The Eagles ruled out two starters Monday, tight end Brent Celek and defensive tackle Mike Patterson, and running back LeSean McCoy and quarterback Michael Vick were out of practice with concussions.
ROMO THEATRICS: Cowboys quarterback Tony Romo showed just how good he is on the two biggest throws of the day, the back-to-back bullets over the middle on third-and-10 from the Bengals 42 and then the touchdown to wide receiver Dez Bryant on first-and-10 from the 27.
Defensive coordinator Mike Zimmer pulled out all the stops on third down with a funky five-man rush that featured blitzes by defensive backs Chris Crocker and Nate Clements and Will backer Vontaze Burfict, and rushes by linemen Geno Atkins and Robert Geathers while Carlos Dunlap dropped into coverage.
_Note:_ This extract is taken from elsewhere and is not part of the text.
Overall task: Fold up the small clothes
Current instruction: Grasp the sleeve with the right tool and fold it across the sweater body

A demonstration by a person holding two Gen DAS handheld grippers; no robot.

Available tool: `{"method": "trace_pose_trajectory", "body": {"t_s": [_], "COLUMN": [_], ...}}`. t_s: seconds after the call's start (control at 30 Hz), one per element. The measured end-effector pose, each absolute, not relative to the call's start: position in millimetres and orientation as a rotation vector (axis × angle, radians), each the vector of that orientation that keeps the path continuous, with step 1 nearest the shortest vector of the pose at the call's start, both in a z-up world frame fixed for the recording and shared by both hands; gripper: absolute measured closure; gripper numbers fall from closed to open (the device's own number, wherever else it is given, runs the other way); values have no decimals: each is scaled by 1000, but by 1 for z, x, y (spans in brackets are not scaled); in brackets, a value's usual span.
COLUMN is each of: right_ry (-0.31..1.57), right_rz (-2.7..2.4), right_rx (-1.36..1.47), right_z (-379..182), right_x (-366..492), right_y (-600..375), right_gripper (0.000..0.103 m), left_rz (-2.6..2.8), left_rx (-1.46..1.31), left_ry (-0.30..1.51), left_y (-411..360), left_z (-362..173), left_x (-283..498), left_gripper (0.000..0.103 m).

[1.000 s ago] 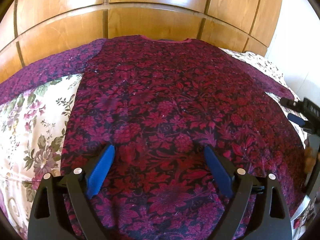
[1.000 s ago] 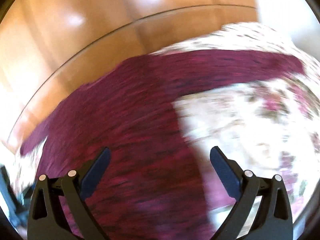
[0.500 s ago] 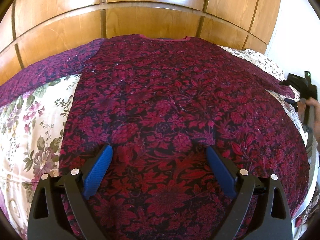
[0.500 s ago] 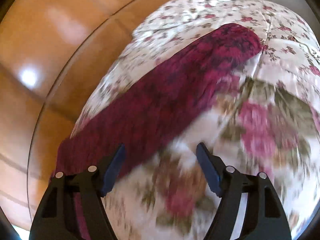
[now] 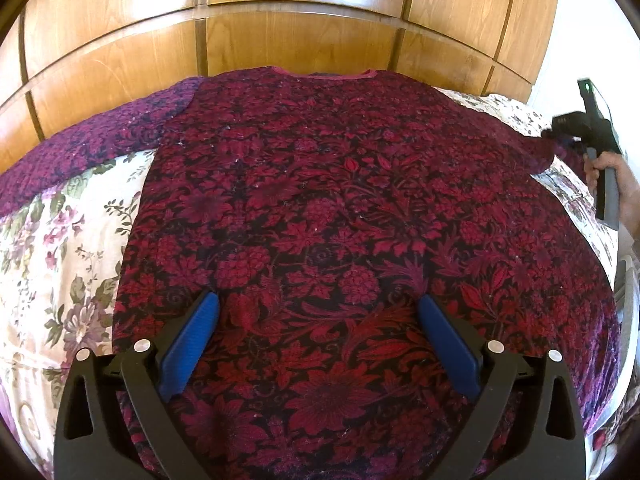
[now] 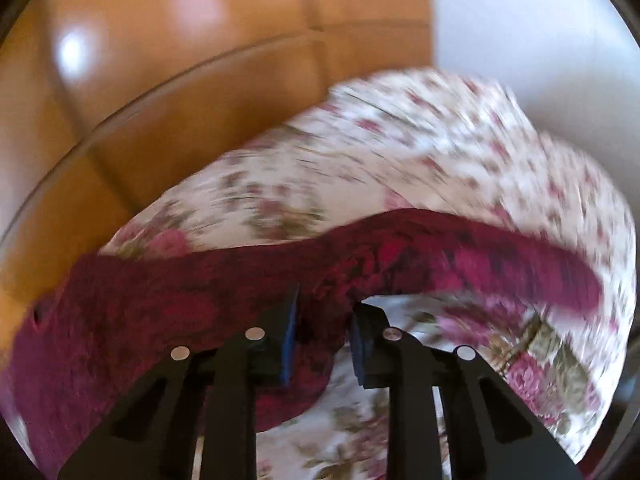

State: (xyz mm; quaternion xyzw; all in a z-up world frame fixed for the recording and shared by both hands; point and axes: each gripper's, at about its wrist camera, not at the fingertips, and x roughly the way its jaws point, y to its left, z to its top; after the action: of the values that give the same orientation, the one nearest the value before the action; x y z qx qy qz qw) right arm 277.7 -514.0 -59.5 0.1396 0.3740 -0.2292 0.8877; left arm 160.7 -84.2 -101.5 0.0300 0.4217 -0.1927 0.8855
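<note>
Here: a dark red floral top [image 5: 340, 220] spread flat on a bed with a flowered cover [image 5: 60, 248], neckline toward the wooden headboard [image 5: 280, 28].
The right gripper [image 6: 326, 320], whose jaws have just been closing, is clamped on the top's right sleeve [image 6: 440, 256], lifting its fold off the cover. The left gripper [image 5: 318, 320] hovers above the top's lower part, jaws wide apart and empty.

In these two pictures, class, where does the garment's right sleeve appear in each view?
Left wrist view: the right sleeve runs to the right edge, ending at the right tongs.
Right wrist view: the right sleeve crosses mid-picture, bunched between the right tongs.
Shared landmark: the floral bedspread.
</note>
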Motion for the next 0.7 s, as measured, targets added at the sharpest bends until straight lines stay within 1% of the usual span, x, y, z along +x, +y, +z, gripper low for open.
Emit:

And Romo barely got rid of it in time as Clements came storming off the edge on the other side of the line that had been swinging to Dunlap.
On the next snap Zimmer kept mixing it up with a straight four-man rush with Dunlap and Michael Johnson on the edge and Wallace Gilberry and Geathers inside, and for one of the few times all day Dallas kept Romo clean in the pocket long enough for him to throw a strike to Bryant.
JAIL BREAK: Bengals cornerback Terence Newman stuck with the stripes theme Monday to sum up his defensive line.
"We've got these dudes up front that are like guys who have been locked down in prison for 30 years and get out," Newman said before practice. "They see the quarterback as some hot supermodel. That how's they come off the ball. 'Hey, she's mine.' I'm not saying the quarterback is a female. I'm just saying that's how they come off the ball."